When Senator Batch first came into the legislature, she was coming from the background of being a family law attorney, social worker, and child welfare advocate. She spent a great deal of time advocating for reforms in child welfare and access to affordable healthcare. But what keeps coming up time and time again, she said, is that one can’t simply fix education or access to healthcare without looking at all of the other challenges presented in the environmental justice space.

This dichotomy is exemplified in North Carolina’s hog farms.

In the U.S., pork production is centralized in the midwest and notably, eastern North Carolina. However, a disproportionate amount of Black North Carolinians and other people of color live near these hog farms in close proximity which presents health issues due to polluted air and water.

“You can’t just look at everything in a siloed manner, so it's important for us to find ways that we are ensuring environmental justice is considered and the people that it affects,” she said. “For instance, the pipelines that go through Black and brown communities, the hog farms that happen to be in Black and brown communities, and the factories, dumps, and textiles that happen to be in Black and brown communities… we have to figure out a way that individuals living within those communities can still have a high quality of life.”

This high quality of life doesn't include noise pollution and air pollution and water pollution, she said, and “the list goes on.” Senator Batch doesn’t represent eastern North Carolina, but “it's absolutely incumbent upon every legislator to focus on how our policies affect individuals and communities that don’t necessarily have a voice.”

The story of the hog farm communities is a story that Senator Batch thinks deserves more attention.

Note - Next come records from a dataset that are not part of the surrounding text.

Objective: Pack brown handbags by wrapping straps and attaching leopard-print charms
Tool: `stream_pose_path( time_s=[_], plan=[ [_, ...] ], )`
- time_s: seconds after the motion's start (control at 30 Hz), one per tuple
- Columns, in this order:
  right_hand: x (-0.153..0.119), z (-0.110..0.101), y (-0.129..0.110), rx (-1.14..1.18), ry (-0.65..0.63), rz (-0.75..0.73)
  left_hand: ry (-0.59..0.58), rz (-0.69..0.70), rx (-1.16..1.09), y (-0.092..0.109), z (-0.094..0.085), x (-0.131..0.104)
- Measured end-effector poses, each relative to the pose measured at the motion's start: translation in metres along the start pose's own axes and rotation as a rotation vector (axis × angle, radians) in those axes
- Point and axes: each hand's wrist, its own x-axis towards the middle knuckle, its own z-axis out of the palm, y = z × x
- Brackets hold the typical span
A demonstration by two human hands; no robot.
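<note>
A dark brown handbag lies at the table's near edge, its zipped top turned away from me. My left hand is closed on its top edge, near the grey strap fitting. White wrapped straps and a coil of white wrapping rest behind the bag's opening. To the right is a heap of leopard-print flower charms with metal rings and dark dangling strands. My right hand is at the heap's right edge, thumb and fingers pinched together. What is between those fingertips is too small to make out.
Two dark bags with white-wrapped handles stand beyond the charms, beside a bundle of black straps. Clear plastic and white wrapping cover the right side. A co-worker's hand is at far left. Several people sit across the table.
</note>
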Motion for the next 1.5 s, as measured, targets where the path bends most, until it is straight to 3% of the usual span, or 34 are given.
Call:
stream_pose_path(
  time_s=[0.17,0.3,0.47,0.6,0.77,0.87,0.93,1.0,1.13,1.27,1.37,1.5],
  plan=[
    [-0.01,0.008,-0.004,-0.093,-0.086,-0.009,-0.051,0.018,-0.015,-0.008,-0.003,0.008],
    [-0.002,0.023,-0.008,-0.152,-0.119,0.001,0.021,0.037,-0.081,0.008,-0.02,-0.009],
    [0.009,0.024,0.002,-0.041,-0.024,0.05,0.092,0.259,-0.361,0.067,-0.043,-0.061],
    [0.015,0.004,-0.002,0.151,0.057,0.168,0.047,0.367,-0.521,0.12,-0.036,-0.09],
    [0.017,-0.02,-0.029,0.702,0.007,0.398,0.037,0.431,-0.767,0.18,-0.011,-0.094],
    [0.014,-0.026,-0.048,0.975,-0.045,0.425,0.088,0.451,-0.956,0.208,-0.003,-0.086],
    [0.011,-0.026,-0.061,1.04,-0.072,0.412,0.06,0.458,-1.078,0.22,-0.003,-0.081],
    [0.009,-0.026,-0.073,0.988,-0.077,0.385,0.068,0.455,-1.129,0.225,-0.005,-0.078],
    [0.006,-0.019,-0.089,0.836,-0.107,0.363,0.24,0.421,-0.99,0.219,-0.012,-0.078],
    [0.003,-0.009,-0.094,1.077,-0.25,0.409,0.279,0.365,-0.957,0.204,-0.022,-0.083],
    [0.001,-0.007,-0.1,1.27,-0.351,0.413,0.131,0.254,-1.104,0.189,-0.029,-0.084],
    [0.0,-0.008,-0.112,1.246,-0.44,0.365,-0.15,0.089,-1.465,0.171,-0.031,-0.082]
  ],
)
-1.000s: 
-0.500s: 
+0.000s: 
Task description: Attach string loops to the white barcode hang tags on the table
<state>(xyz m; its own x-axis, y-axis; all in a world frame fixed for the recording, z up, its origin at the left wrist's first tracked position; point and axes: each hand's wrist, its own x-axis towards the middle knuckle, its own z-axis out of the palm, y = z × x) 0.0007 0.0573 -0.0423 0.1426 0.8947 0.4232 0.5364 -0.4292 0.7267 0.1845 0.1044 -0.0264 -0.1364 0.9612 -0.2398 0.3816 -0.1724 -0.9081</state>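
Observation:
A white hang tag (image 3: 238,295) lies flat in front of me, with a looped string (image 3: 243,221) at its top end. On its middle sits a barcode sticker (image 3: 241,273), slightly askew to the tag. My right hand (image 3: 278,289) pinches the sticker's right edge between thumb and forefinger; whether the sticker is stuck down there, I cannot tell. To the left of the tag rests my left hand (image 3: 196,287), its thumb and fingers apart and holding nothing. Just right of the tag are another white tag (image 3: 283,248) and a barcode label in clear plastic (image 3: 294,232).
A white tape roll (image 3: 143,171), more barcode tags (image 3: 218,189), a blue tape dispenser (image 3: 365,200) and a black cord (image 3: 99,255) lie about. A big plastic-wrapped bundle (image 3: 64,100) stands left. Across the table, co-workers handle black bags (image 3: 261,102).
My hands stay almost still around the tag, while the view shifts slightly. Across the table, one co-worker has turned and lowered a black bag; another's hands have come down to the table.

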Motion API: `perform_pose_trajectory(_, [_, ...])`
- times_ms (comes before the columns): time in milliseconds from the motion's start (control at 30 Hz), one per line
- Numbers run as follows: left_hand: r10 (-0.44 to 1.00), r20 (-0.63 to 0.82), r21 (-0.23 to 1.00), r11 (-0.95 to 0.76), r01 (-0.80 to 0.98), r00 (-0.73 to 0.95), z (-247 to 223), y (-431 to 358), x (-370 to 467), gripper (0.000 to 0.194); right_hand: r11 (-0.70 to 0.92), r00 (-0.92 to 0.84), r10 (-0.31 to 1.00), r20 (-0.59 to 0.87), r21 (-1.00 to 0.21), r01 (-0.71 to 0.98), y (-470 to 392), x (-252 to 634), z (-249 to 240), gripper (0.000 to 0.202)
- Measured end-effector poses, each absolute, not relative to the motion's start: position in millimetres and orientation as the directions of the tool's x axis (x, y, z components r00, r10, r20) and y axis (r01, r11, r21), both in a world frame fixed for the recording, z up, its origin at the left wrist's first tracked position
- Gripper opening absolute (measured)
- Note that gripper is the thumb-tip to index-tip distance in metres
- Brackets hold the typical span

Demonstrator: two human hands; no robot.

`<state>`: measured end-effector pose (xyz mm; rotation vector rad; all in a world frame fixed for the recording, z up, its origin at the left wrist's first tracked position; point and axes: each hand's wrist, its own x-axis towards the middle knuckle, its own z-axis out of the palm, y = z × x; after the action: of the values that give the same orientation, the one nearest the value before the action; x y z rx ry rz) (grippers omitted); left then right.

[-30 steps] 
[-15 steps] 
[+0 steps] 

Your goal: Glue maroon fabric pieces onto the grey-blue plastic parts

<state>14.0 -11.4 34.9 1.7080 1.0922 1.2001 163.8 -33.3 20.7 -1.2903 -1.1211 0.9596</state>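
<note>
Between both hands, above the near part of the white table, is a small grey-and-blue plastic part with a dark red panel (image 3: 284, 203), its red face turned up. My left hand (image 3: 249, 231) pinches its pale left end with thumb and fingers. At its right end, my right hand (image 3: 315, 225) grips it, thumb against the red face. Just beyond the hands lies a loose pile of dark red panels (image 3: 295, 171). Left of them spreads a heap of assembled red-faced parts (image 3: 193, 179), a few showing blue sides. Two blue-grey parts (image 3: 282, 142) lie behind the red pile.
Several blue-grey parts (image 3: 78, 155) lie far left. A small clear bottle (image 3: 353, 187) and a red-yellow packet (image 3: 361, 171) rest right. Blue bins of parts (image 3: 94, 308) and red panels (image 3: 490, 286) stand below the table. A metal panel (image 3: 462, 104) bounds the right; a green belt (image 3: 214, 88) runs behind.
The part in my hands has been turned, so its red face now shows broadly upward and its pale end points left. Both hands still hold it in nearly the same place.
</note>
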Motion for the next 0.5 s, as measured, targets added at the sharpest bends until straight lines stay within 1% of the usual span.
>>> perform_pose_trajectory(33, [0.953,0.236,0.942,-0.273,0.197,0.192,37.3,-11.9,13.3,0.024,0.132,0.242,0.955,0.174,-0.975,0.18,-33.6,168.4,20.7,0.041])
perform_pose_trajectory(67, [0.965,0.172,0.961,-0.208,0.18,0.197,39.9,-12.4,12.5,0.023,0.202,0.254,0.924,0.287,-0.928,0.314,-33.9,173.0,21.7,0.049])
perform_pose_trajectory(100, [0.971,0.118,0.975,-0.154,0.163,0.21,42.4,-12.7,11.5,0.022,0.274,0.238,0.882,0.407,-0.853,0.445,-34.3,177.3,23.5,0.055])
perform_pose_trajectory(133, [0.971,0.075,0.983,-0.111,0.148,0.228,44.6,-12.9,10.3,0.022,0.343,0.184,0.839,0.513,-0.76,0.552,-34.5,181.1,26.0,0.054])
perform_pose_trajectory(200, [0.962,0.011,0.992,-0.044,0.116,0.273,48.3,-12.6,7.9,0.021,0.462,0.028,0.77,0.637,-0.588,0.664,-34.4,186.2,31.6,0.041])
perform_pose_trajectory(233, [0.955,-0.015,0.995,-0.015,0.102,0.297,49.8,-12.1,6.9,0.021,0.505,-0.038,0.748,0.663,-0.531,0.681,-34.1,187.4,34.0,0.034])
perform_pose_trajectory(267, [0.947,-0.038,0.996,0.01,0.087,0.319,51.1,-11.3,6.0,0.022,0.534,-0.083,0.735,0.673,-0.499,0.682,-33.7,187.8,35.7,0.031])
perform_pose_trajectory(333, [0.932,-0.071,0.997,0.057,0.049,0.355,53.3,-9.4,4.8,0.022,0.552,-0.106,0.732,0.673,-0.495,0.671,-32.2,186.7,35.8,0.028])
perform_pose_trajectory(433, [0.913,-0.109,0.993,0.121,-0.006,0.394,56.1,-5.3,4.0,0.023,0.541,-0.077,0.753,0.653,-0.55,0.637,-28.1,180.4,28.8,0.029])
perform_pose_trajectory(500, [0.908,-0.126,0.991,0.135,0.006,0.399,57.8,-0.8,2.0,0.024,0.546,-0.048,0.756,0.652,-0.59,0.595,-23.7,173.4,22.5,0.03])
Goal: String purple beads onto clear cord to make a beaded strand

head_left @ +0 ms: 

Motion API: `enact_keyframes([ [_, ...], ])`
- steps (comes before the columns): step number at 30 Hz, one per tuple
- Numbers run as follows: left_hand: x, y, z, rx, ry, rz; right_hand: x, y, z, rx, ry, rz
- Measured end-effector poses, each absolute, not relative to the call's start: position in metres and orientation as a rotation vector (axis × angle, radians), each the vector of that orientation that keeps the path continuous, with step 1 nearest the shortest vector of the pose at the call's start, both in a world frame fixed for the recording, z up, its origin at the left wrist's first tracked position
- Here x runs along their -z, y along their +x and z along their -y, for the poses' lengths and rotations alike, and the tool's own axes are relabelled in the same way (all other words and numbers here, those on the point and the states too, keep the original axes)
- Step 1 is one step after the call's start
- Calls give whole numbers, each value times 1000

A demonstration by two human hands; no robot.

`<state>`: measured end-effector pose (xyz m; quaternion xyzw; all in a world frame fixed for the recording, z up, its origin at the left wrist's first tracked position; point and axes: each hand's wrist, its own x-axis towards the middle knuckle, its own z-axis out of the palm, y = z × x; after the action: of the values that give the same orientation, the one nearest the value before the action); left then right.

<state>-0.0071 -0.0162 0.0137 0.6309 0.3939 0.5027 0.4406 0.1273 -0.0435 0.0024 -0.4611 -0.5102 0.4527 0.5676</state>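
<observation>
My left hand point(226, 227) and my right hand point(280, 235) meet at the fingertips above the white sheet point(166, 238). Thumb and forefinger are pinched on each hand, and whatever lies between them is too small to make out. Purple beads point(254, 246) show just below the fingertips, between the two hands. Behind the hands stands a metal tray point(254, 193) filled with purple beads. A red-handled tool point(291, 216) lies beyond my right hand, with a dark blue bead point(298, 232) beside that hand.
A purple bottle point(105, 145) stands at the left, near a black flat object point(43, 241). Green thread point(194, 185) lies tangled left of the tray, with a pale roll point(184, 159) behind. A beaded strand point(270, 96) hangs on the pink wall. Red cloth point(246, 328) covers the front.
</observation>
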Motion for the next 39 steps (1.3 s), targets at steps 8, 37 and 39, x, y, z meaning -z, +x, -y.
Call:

“There are significant environmental justice issues with regards to some of these really large farms,” she said, mentioning CAFOs, or Concentrated Animal Feeding Operations. Batch pointed to a 2018 Duke study published in the North Carolina Medical Journal. The study found that living near hog farms leads to a plethora of health issues and fatalities, including high general and infant mortality rates and lower birth rates. They also found that proximity leads to significant deaths due to anemia, kidney disease, tuberculosis, and septicemia. Residents visited the ER and were hospitalized at higher rates than those living farther from the CAFOs.

“Even if people have access to healthcare, if you’re living in an environment that’s toxic, you’re just going to go to the doctor more often, but you’re not going to actually be healthy,” the Senator said.Senator Batch works for affordable healthcare and quality education, “but none of those are going to matter if we don't have clean air to breathe and water to drink, if we have lead in our pipes,” she says, centering environmental justice as a top priority.

While the story of North Carolina’s hog farms has gotten some attention, it deserves more, the senator said. The lobbyists for these companies have power and money to use against communities of color without access to legislators. “I’m not in eastern North Carolina, but I’m a state senator in a state where I care about every North Carolinian, not just the ones who live in my district,” she said. “We have to figure out a way where we are putting a focus on those, through no fault of their own, who happen to live in places that are absolutely negatively affecting their quality of life and taking years off of their life.”

Senator Batch stresses that there has to be a compromise. Even if it’s an expensive one, “we’ve overcome challenges before.”